4). Embora, com duração efêmera.”
p. 269 • “A opinião pública coincidia com o conjunto dos fatos: os três- -
lagoenses tinham “o péssimo costume de rebeldia e da
contumácia”. E naquela velha prática pedagógica: “O progresso
dum povo infere-se por sua capacidade tributária e pelo seu
respeito aos poderes constituídos. Por que há de subsistir nos dias
pacíficos que ora decorrem, quem se rebele contra o poder
municipal?” Aí estavam os elementos das constantes desordens
entre os ordenadores: a arrecadação fiscal e o acato à autoridade.
Não só contra a municipalidade rebelaram-se os comerciantes,
prova disto foi o telegrama do presidente do Estado ao Intendente,
Álvaro Feijó: “Lamento pleito contribuintes contra Intendência
sentido se eximirem pagamento municipal principalmente depois
decisão Justiça Federal garantindo direitos municipalidade.”
(GAZETA DO COMÉRCIO, 30 de mai. de 1922, p. 1).”
p. 270 • “Entretanto, a realidade não se mostrava assim.
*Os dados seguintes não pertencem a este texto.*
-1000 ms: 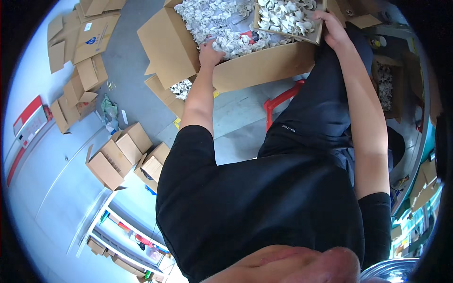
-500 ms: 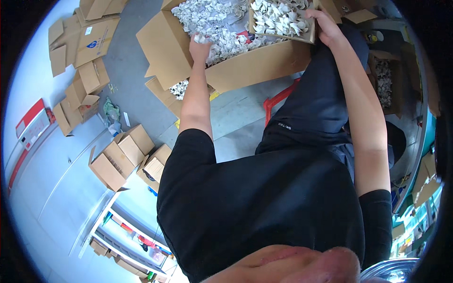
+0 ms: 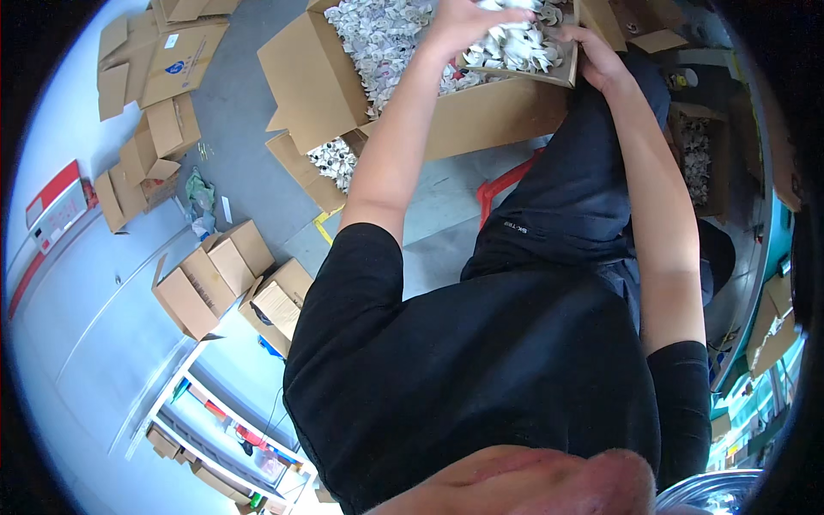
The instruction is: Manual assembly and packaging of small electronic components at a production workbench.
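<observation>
A large cardboard box [image 3: 498,116] at the top is full of small white curled pieces [image 3: 378,51]; I cannot make out their kind. A smaller, shallow cardboard box [image 3: 524,74] rests at its right side and holds more white pieces [image 3: 515,47]. My right hand [image 3: 596,58] grips the smaller box's right side, fingers over the edge. Above that box's left part is my left hand [image 3: 463,26], its thumb stretched out over the white pieces. Its other fingers are mostly cut off by the upper edge of the view.
Below the large box's left corner, another carton holds white pieces with dark spots [image 3: 333,163]. A red metal bar [image 3: 506,182] stands by my leg. Empty cartons [image 3: 215,279] lie along the left wall, near a white shelf [image 3: 232,416]. At right is another filled carton [image 3: 697,159].
My left hand has moved right and up, from the large box with white pieces in its fingers to over the smaller box. My right hand keeps its grip.
</observation>
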A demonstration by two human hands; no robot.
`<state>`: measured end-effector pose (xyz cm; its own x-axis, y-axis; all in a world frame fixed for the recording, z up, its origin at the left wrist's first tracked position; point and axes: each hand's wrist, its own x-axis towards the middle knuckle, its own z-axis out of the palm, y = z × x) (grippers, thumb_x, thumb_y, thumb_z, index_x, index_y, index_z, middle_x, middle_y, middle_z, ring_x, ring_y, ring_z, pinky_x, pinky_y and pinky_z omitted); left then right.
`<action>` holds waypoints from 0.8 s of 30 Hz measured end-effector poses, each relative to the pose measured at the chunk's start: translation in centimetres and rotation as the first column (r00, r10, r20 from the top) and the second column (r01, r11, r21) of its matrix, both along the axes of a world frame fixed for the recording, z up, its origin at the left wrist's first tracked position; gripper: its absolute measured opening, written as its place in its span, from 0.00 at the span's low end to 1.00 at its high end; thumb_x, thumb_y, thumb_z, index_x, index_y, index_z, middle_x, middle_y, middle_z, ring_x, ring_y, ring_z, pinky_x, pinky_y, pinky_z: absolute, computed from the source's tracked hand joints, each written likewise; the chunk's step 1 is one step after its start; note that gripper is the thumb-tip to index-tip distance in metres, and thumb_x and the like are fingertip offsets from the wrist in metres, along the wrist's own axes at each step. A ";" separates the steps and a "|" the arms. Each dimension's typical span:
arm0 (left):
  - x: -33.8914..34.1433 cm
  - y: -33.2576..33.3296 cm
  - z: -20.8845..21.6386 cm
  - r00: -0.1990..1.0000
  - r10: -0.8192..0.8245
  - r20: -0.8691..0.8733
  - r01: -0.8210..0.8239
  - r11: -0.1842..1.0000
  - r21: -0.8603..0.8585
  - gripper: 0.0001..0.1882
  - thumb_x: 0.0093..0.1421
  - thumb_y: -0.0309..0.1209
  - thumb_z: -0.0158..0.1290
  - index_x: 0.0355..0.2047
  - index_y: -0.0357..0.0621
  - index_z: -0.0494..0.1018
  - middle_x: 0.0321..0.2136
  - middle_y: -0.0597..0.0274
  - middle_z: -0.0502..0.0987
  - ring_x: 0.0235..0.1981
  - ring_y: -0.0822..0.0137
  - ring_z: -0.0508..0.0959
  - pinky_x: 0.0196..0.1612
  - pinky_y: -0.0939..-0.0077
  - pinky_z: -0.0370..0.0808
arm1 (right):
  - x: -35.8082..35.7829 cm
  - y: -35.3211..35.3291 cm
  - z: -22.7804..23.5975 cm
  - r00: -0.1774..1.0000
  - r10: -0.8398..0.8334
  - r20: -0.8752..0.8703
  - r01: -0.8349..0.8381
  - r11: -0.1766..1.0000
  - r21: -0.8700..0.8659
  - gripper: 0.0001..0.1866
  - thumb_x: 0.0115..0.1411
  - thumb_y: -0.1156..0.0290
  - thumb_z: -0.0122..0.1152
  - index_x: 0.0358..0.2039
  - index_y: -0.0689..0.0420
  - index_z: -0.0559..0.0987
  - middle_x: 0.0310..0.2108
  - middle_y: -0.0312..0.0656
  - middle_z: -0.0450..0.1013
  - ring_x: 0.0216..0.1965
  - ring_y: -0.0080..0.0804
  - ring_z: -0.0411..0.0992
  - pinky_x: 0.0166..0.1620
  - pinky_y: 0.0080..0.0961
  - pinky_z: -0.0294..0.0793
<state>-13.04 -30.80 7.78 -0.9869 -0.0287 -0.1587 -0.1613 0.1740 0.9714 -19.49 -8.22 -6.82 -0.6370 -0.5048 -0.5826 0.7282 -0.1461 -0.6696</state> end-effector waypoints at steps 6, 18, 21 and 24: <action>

Em muitos
momentos não só o comércio, mas elementos da polícia, da
justiça, do legislativo e do executivo, fazendeiros e comerciantes
buscavam solucionar seus conflitos com a desordem. Na verdade,
orientavam suas ações, muitas vezes, pelas ordens opostas: legal
e anárquica.”
p. 271 • “Vemos uma relação entre esse comportamento rebelde dos
comerciantes e o costume dos poderes em isentar impostos e
perdoar multas. Como também se explica a atitude contraditória
pela maleabilidade da lei e dos órgãos encarregados de zelarem
pela ordem legal. Juntos esses fatores formam uma explicação
coerente.”
p. 272 • “Na fase anterior, a iniciativa privada era constantemente
solicitada pelo Governo. As concessões e contratos davam-se
entre os homens de negócio e o governo estadual ou federal. Deste
modo, além da fraqueza financeira, a autoridade municipal era o
elo mais fraco nessa cadeia. Em relação à cobrança dos impostos
dos contribuintes remissos, o governo municipal não se facultava
de nenhum dispositivo jurídico para suas execuções. A discussão
maior sempre foi sobre a constitucionalidade nas soluções dos
conflitos.”
p. 273 • “O próprio Bernardino Mendes que liderava a rebeldia em 1927,
“sempre esteve à frente das boas iniciativas”. Em 1939, reuniu os
seus amigos e “com eles foi à casa do Cel. Pereirinha da Silva”
propor o fornecimento das pedras para que se fizesse o calçamento
central. A Prefeitura arcaria com o resto (GAZETA DO
COMÉRCIO, 12 de mar. de 1939, p. 1). Esta informalidade, uma
reunião na residência do prefeito, em lugar da prefeitura é mais
um indicador de quanto, ainda, eram esfumaçadas as fronteiras
entre o público e o privado. Era natural, assim, esses choques entre
governo e homens de negócios. Todos ordenadores.”